Três semanas foram o espaço entre o desfile de estreia e o lançamento da primeira campanha de Pierpaolo Piccioli à frente da Balenciaga. O resultado marca o início de uma virada estética e simbólica para a maison francesa que, durante anos, flertou com o experimental e o provocativo. Agora, a marca abre espaço para uma linguagem emocional, calorosa e humana pelos olhos – e o talento – de Pierpaolo Piccioli.
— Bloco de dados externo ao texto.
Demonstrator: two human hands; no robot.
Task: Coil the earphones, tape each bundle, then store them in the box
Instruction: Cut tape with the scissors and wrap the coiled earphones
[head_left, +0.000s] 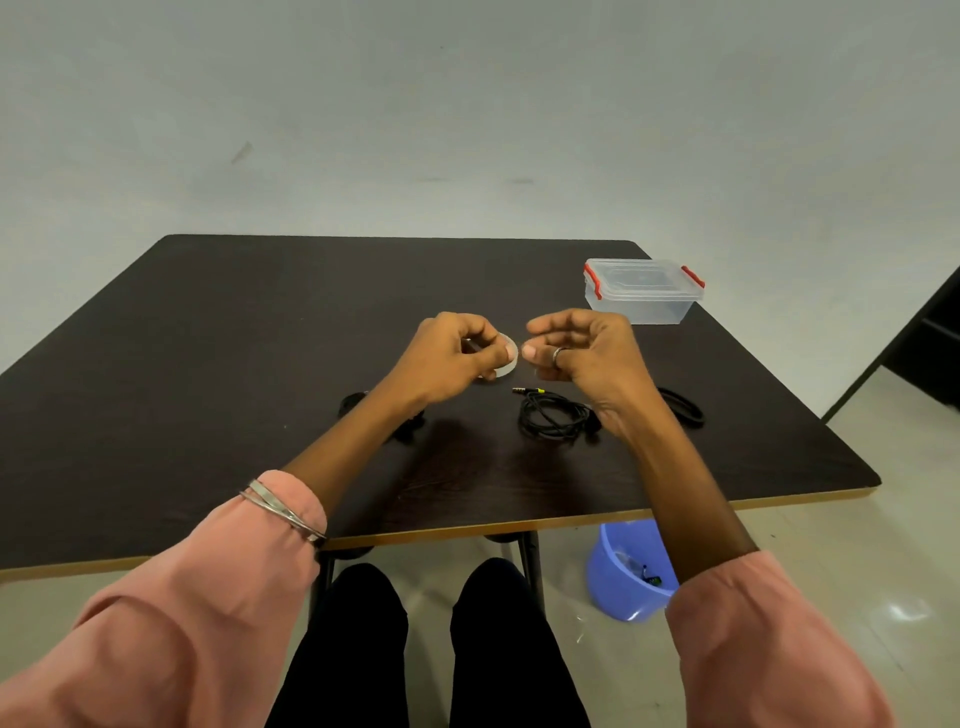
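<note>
Left hand (457, 353): we see it raised above the table, fingers curled around a clear tape roll (506, 358), grasping it.
Right hand (587, 348): raised just beside the roll, thumb and forefinger pinched together next to its edge; we can't tell if a tape end sits between them. A ring shows on one finger.
Middle earphones (556, 415): black, loosely coiled on the dark table (234, 322), just below the right hand, plug with yellow band sticking out toward the far side.
Left earphones (356, 402): black bundle, mostly hidden behind the left forearm.
Right earphones (683, 405): black loop, right of the right wrist, near the table edge.
Box (644, 291): clear plastic, red clips, lid on, far right corner of the table, well apart from the coils.
Floor: blue tub (623, 571) under the table's near right side.
Sleeves: pink, bangles on the left wrist.
</note>
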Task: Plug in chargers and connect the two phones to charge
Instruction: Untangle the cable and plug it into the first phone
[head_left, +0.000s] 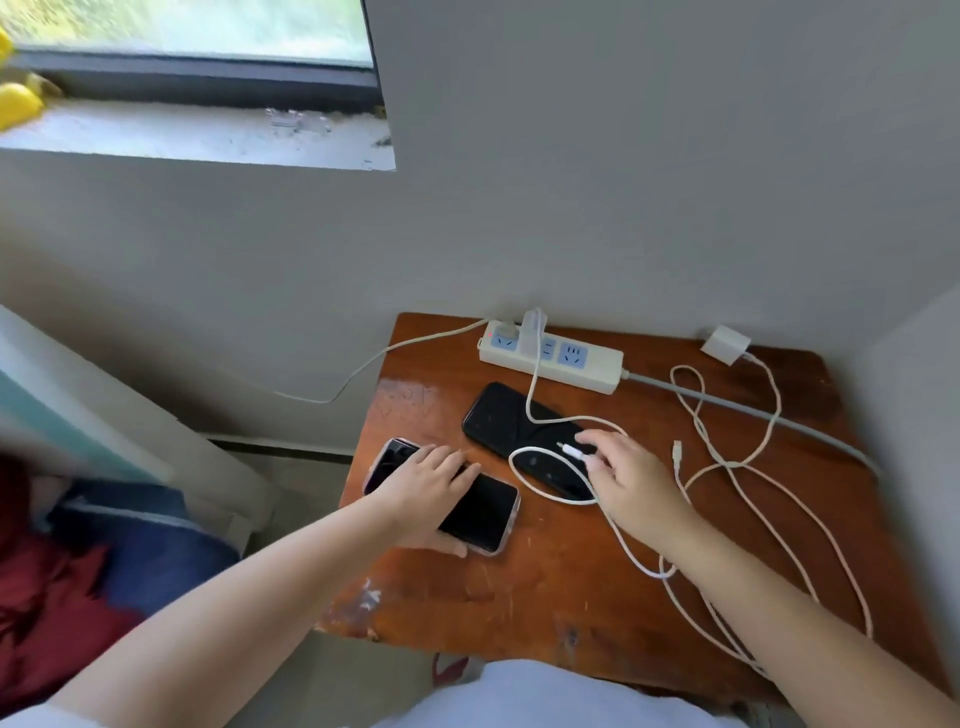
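My left hand lies over the near phone, fingers spread across its dark screen and thumb hooked under its near edge, gripping it against the tabletop. That phone sits in a clear case at the left side, tilted on a diagonal. My right hand pinches the plug end of a white cable between thumb and fingertips, the small connector poking out toward the left, just above the lower end of the second phone. This second phone, black and screen-up, lies between the first one and the power strip, and the cable loops across it. The cable runs up to a white charger that stands plugged into the strip, which sits along the wall at the back edge. A second charger lies unplugged at the far right corner, touching the wall, and its own cable trails in loose loops over the right half of the tabletop, its free connector lying just right of my right hand.
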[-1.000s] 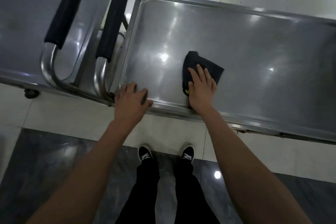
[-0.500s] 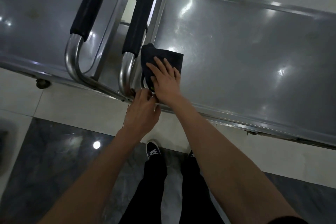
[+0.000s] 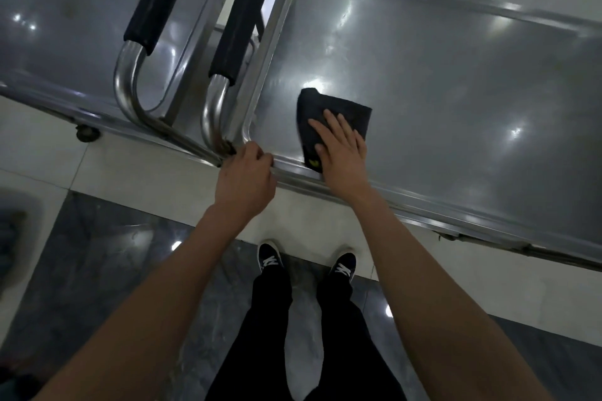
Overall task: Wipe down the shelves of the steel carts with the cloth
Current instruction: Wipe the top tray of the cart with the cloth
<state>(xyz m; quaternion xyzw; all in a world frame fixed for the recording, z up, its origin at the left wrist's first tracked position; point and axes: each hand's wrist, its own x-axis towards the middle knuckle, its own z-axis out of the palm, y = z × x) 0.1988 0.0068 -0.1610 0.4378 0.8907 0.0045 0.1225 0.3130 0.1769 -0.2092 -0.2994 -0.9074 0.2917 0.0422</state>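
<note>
Head view, looking down on two steel carts standing side by side on a tiled floor (image 3: 136, 179). Far left: the left cart's top shelf (image 3: 65, 26), bare steel with light reflections, and its bent tube handle with a black foam sleeve (image 3: 156, 0). Beside it, the right cart's handle, likewise with a black sleeve (image 3: 241, 13), curves down to the near corner of its frame. Left hand (image 3: 244, 179): the grip is closed, fingers curled over the near rim of the right cart at that corner, just beside the base of the handle tube; what lies under the fingertips cannot be told. Right hand (image 3: 342, 153): the grip is wide, fingers straight and slightly spread, palm pressing flat on a dark folded cloth (image 3: 329, 111). The cloth lies on the right cart's top shelf (image 3: 456, 91), near the shelf's left end and close to the near rim; a small yellow mark shows at its near corner. The shelf is a shallow tray with a raised rim and holds only the cloth. Bottom centre: the person's dark trousers and dark shoes (image 3: 270, 257) with white laces.
</note>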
Uma Balenciaga mais próxima do corpo
Fotografada por David Sims, a campanha foi ambientada em um hôtel particulier parisiense e traz imagens de quietude: luz natural, tecidos macios, corpos relaxados, e uma sensação de pausa. As modelos Mona Tougaard e Sandra Murray aparecem deitadas, quase em estado contemplativo, vestindo peças fluidas e atemporais, cercadas pelas bolsas-ícone da marca.
Tudo parece sussurrar em vez de anunciar. A nova Balenciaga se afasta da ironia e do ruído visual que marcaram a era de Demna Gvasalia e se aproxima de algo mais afetivo. Piccioli descreve essa transição como um “retorno à humanidade do vestir”.
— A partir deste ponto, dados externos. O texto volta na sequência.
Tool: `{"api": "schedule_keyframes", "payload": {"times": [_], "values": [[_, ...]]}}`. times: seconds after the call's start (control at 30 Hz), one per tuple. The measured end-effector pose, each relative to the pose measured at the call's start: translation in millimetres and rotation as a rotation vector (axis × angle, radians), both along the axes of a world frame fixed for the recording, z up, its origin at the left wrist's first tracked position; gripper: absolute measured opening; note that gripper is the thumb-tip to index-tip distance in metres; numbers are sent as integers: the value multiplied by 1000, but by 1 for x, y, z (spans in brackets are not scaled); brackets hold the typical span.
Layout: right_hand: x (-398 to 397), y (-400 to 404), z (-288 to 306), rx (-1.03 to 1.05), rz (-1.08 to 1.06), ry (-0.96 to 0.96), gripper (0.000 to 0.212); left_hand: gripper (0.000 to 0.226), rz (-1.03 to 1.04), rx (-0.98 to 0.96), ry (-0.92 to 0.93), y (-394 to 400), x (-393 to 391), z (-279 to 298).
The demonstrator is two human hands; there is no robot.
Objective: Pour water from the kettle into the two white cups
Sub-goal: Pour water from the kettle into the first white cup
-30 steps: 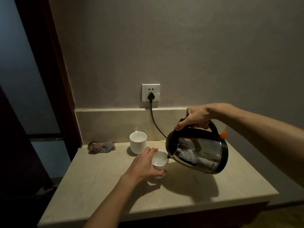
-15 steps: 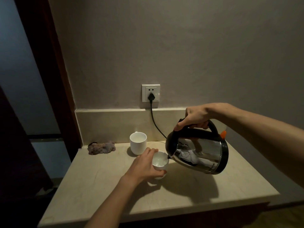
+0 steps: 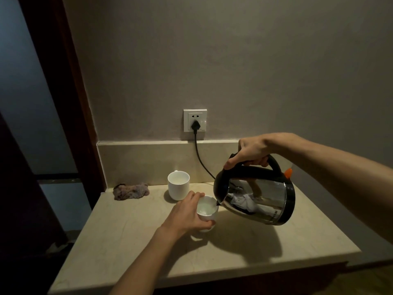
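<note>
While my right hand (image 3: 252,151) is closed around the black handle of the steel kettle (image 3: 258,199) and tips its spout onto the rim of the near white cup (image 3: 207,209), my left hand (image 3: 187,216) wraps this cup to steady it on the counter (image 3: 127,241). The cup already looks quite full, so I think it can overflow on my fingers if I tilt more. The far white cup (image 3: 178,185) stands just behind, apart from my hand. The power cord (image 3: 201,160) hangs close behind the kettle and may catch.
</note>
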State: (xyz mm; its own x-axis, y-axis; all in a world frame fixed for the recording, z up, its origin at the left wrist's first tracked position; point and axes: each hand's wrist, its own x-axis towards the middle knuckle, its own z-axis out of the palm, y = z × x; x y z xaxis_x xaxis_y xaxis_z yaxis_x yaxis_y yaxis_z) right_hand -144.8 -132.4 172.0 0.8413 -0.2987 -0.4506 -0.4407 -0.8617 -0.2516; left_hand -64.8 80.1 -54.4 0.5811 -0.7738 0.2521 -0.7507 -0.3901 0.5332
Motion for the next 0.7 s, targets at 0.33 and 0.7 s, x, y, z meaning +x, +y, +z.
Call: {"api": "schedule_keyframes", "payload": {"times": [0.33, 0.7], "values": [[-2, 3, 3, -12, 17, -13, 45, 94, 4, 7, 2, 1, -1, 1], [-7, 1, 1, 17, 13, -21, 45, 95, 11, -1, 8, -1, 0, -2]]}}
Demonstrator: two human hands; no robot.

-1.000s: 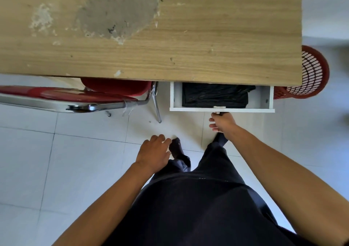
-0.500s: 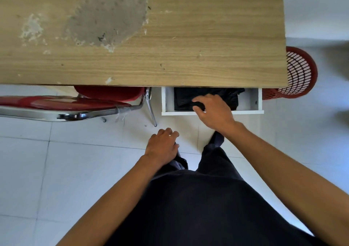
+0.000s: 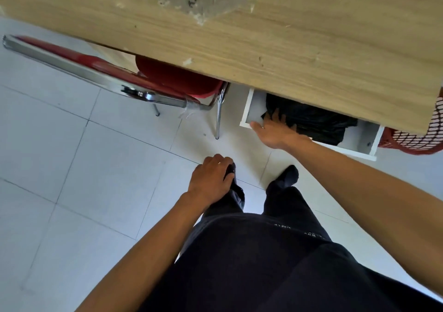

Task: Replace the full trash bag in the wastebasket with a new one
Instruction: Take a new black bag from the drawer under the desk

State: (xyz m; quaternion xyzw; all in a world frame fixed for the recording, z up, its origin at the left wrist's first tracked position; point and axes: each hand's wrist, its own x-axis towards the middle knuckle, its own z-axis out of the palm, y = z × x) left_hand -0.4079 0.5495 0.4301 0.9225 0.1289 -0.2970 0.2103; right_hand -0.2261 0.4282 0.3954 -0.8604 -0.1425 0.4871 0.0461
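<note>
A white drawer (image 3: 249, 110) stands pulled out under the wooden desk. Inside it lies a pile of folded black trash bags (image 3: 318, 124). My right hand (image 3: 275, 132) reaches into the drawer's left part, fingers spread flat on the left edge of the bags and thumb at the drawer front. My left hand (image 3: 211, 179) hangs by my left trouser leg, fingers curled, holding nothing. The red mesh wastebasket (image 3: 412, 141) stands on the floor right of the drawer, mostly hidden by the desk; no bag shows in its visible part.
The desk top (image 3: 287, 36) has a patch of worn surface. A red chair with a chrome frame (image 3: 172, 76) is pushed under the desk at left, its leg (image 3: 218, 117) close to the drawer. White tiled floor spreads to the left.
My right hand went from the drawer's front edge into the drawer and now lies on the bags' left side. My left hand curled in beside my leg. The view tilted.
</note>
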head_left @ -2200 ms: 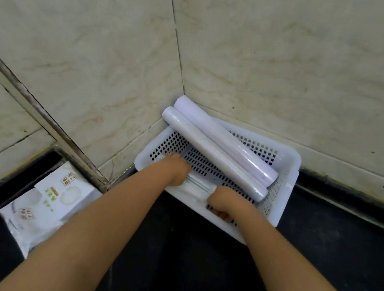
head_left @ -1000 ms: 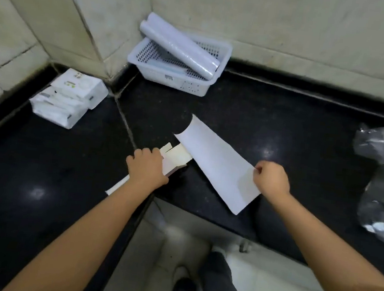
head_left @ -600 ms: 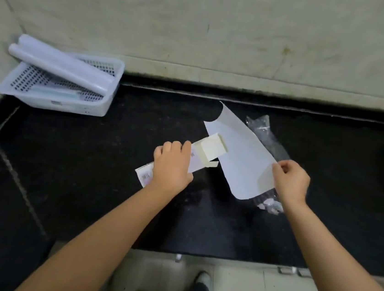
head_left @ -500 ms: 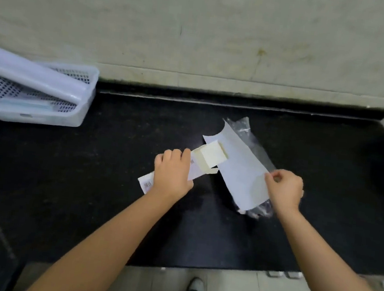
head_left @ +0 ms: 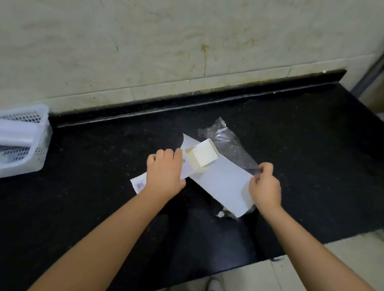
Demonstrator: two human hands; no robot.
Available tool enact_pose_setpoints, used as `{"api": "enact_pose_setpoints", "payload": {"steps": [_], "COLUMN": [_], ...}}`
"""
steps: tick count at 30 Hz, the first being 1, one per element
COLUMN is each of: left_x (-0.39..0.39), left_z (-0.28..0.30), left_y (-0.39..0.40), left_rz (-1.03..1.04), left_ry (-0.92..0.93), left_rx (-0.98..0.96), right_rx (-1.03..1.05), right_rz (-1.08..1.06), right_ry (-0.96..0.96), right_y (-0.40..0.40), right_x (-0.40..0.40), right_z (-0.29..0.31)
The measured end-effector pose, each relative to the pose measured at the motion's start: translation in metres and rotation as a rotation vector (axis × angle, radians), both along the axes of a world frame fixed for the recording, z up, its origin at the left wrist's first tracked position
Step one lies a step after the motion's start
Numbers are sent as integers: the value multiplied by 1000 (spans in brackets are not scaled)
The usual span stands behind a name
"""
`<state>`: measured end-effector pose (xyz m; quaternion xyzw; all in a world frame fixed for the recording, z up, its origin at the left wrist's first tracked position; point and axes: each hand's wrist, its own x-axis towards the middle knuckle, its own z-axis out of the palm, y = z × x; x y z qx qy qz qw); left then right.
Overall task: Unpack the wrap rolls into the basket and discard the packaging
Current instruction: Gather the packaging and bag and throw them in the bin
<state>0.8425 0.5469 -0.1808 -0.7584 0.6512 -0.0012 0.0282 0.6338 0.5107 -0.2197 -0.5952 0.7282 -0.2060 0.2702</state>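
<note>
My left hand [head_left: 165,172] grips a long white empty carton [head_left: 200,157] around its middle; the open end points up and right. My right hand [head_left: 263,189] pinches the right edge of a flat white paper sheet [head_left: 222,184] together with a clear plastic wrapper [head_left: 230,143] lying under it on the black counter [head_left: 306,144]. At the far left stands the white perforated basket [head_left: 38,151] with pale wrap rolls [head_left: 3,132] lying across it.
A tiled wall runs behind the counter. The counter's front edge drops to a light floor at lower right, where my shoe shows. A metal frame and dark clutter stand at the far right.
My hands left the basket and picked up the carton and the sheet. My view swung right, the basket slid to the left edge, and my right hand now also pinches the plastic wrapper.
</note>
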Motion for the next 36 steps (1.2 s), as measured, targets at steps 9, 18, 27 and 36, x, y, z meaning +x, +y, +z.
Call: {"api": "enact_pose_setpoints", "payload": {"steps": [9, 18, 27, 36], "left_x": [-84, -313, -547, -723], "left_z": [16, 27, 9, -42], "left_y": [-13, 78, 239, 403], "left_rz": [-463, -1077, -1414, -1599], "left_ry": [-26, 49, 91, 28], "left_rx": [-44, -5, 106, 269], "right_rx": [-23, 17, 17, 161], "right_rz": [-103, -515, -1028, -1423], "right_ry": [143, 55, -25, -39], "right_y": [74, 263, 477, 682], "right_x": [-69, -226, -398, -509], "right_z": [43, 67, 52, 10]}}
“Quis criar algo verdadeiramente pessoal, que contasse uma história de beleza sem esforço e de humanidade delicada.”
— Pierpaolo Piccioli
O contraste com o passado
Sob o comando de Demna, Balenciaga foi símbolo do exagero e da crítica social em forma de moda. Silhuetas distorcidas, cenários distópicos e um discurso sobre consumo e identidade dominaram os últimos anos da marca.
Com Piccioli, a narrativa se desloca. Ele mantém a arquitetura e o rigor técnico, heranças de Cristóbal Balenciaga, mas os envolve em poesia e suavidade. Se antes a maison provocava o olhar, agora busca tocar o afeto e é esse o principal recado que recebemos.

A estética da leveza consciente
O olhar de Piccioli, refinado durante sua longa passagem pela Valentino, traz para Balenciaga a noção de luxo emocional. Tecidos ganham movimento, cores assumem tons de calma, e a mulher retratada é real: vulnerável, confiante e presente, definida pela sensibilidade, pela força silenciosa e pelo autocontrole.
As bolsas Le City e Rodeo, ícones de diferentes fases da marca, voltam ao centro da narrativa. A primeira, um clássico dos anos 2000, reaparece como símbolo de continuidade; a segunda, criada em tempos recentes, é reinterpretada com nova sensibilidade. Ambas funcionam como metáforas do equilíbrio que Piccioli busca; o entrelaçar do passado e do presente em um gesto único.
Um gesto estratégico
Essa virada não é apenas estética. Ela traduz uma mudança de posicionamento. Em tempos em que o público jovem exige autenticidade, propósito e conexão, Balenciaga se reposiciona sem negar sua história. Piccioli traz o toque humano que faltava: mostra que a moda pode ser conceito e ainda assim ser calorosa.
O soft power que ele propõe é poderoso porque não impõe. Ele convida. Convida o olhar a repousar, a sentir textura, luz e tempo – valores que parecem raros em uma indústria movida por urgência.
O novo luxo
O luxo que Piccioli introduz na Balenciaga não está mais no inatingível, mas no cuidado. É o luxo da presença, do toque, do silêncio entre as imagens. Se Demna transformou a marca em manifesto, Piccioli a transforma em confidência. E esse é o tipo de evolução que redefine o que significa ser contemporâneo no mundo da moda.